According to the article, all of the attendees agreed on two things: they opposed Trump and they opposed racism. (Some of us would suggest that Trumpism is racism, so maybe they only agreed on one thing…) 

One of the most positive signs of change came in a quote from Amy Mikal, who was once a pastor at the Chicago-based megachurch Willow Creek.

“The hardest part is that we were taught to take the Bible literally,” Mikal said. “We want to be a place that asks more questions than provides answers.”

I have previously shared my youngest son’s distinction between a good religion and a bad one: a good religion helps you wrestle with morally-fraught questions about life’s meaning and challenges; a bad religion gives you predetermined “correct” answers and demands that you live in unquestioning accordance with them. Mikal obviously reached a similar conclusion.

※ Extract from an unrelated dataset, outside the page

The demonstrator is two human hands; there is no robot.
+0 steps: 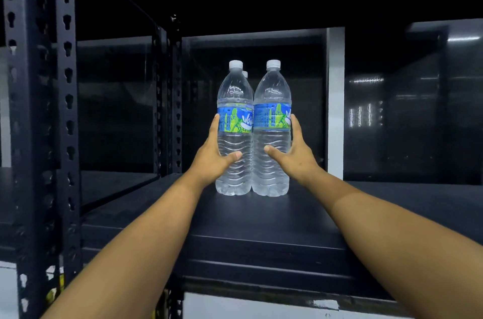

The article quoted a different participant, Brit Barron (who had worked for a megachurch in California before she began re-examining her beliefs) for a similar sentiment. Barron opined that “Our job is to create the conversation. If someone opens up and says, ‘I don’t know if any of this is real,’ then we’re doing our job.”

The participants in this meeting understood that the “job” of a pastor is to provide a safe space for questions and debates about morality and faith. That sets them apart from the mega-churches and celebrity pastors who increasingly seem to believe that their job is to program troops for the GOP while raking in lots of money.

The refusal of a growing number of pastors to participate in the con games of the Falwells and Grahams really is “good news.”